EXERCISE PROMPT: Nothing but a verbatim copy of the data, minus the images, should be returned.

........

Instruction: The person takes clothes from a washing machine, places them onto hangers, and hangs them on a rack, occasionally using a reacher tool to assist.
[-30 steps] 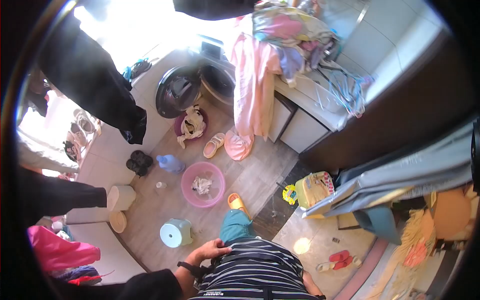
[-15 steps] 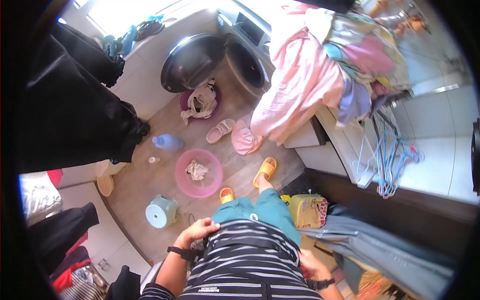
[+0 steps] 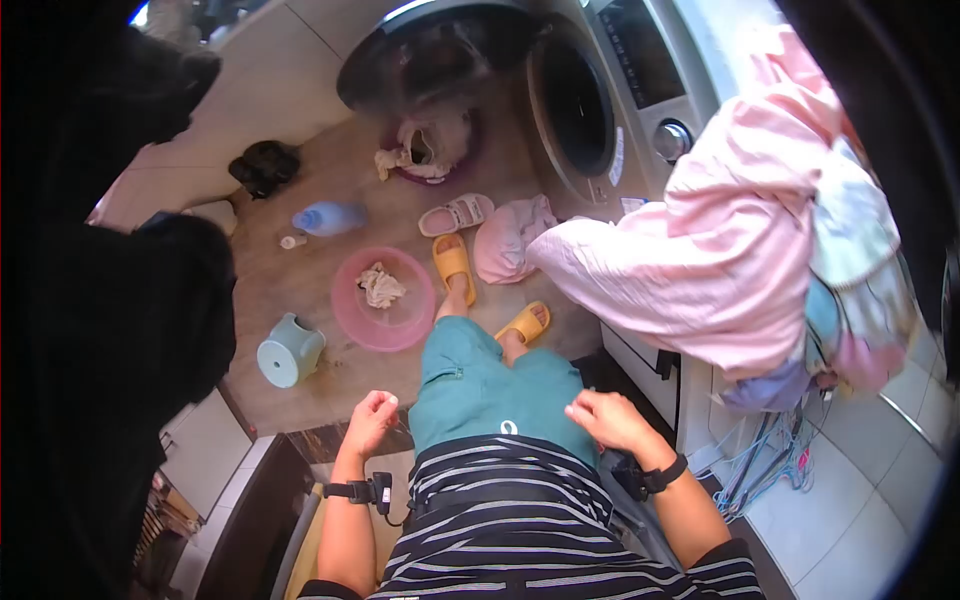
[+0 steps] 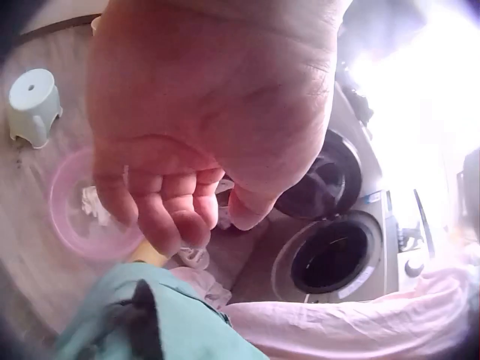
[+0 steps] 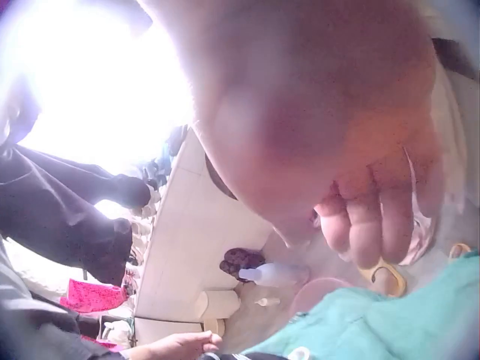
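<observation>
Both of my hands hang in front of my teal shorts and hold nothing. My left hand is off the left side of the shorts, its fingers loosely curled in the left wrist view. On the other side, my right hand hangs near the shorts with loosely bent fingers. Ahead on the floor stands a pink basin with a crumpled white cloth inside. A long pink cloth hangs down at the right, nearer to my right hand, and a pink bundle lies on the floor.
A washing machine has its round door open. Below the door sits a purple basin with clothes. A pale stool, a blue bottle and a sandal are on the floor. Dark garments hang at left.
I have walked forward and turned, so the washing machine and pink cloth look nearer. My left hand has moved off my shirt's hem. My right hand has come forward into fuller view.
</observation>
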The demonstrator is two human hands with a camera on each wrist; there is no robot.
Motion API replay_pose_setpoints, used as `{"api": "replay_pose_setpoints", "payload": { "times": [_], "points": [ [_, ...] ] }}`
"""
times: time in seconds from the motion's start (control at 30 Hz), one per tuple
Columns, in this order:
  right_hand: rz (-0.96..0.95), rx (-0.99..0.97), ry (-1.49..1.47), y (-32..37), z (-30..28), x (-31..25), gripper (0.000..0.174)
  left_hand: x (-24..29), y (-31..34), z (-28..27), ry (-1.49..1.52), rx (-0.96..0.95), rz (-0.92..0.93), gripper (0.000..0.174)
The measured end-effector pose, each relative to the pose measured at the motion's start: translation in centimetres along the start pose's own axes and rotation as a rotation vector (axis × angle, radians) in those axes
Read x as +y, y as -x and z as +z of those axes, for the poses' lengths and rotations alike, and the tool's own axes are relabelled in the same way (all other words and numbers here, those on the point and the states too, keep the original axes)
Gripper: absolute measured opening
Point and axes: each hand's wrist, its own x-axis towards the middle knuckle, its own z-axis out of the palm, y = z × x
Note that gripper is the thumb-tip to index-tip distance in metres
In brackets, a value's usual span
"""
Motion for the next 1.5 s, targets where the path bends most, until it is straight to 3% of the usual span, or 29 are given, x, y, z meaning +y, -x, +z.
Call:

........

YOUR RESPONSE:
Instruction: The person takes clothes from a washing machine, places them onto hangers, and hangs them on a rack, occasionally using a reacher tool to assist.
[-30 steps] 
[-15 steps] 
[+0 steps] 
[+0 steps] 
[+0 steps] 
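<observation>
Both of my hands hang in front of my teal shorts and hold nothing. My left hand is off the left side of the shorts, its fingers loosely curled in the left wrist view. On the other side, my right hand hangs near the shorts with loosely bent fingers. Ahead on the floor stands a pink basin with a crumpled white cloth inside. A long pink cloth hangs down at the right, nearer to my right hand, and a pink bundle lies on the floor.
A washing machine has its round door open. Below the door sits a purple basin with clothes. A pale stool, a blue bottle and a sandal are on the floor. Dark garments hang at left.
I have walked forward and turned, so the washing machine and pink cloth look nearer. My left hand has moved off my shirt's hem. My right hand has come forward into fuller view.
</observation>
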The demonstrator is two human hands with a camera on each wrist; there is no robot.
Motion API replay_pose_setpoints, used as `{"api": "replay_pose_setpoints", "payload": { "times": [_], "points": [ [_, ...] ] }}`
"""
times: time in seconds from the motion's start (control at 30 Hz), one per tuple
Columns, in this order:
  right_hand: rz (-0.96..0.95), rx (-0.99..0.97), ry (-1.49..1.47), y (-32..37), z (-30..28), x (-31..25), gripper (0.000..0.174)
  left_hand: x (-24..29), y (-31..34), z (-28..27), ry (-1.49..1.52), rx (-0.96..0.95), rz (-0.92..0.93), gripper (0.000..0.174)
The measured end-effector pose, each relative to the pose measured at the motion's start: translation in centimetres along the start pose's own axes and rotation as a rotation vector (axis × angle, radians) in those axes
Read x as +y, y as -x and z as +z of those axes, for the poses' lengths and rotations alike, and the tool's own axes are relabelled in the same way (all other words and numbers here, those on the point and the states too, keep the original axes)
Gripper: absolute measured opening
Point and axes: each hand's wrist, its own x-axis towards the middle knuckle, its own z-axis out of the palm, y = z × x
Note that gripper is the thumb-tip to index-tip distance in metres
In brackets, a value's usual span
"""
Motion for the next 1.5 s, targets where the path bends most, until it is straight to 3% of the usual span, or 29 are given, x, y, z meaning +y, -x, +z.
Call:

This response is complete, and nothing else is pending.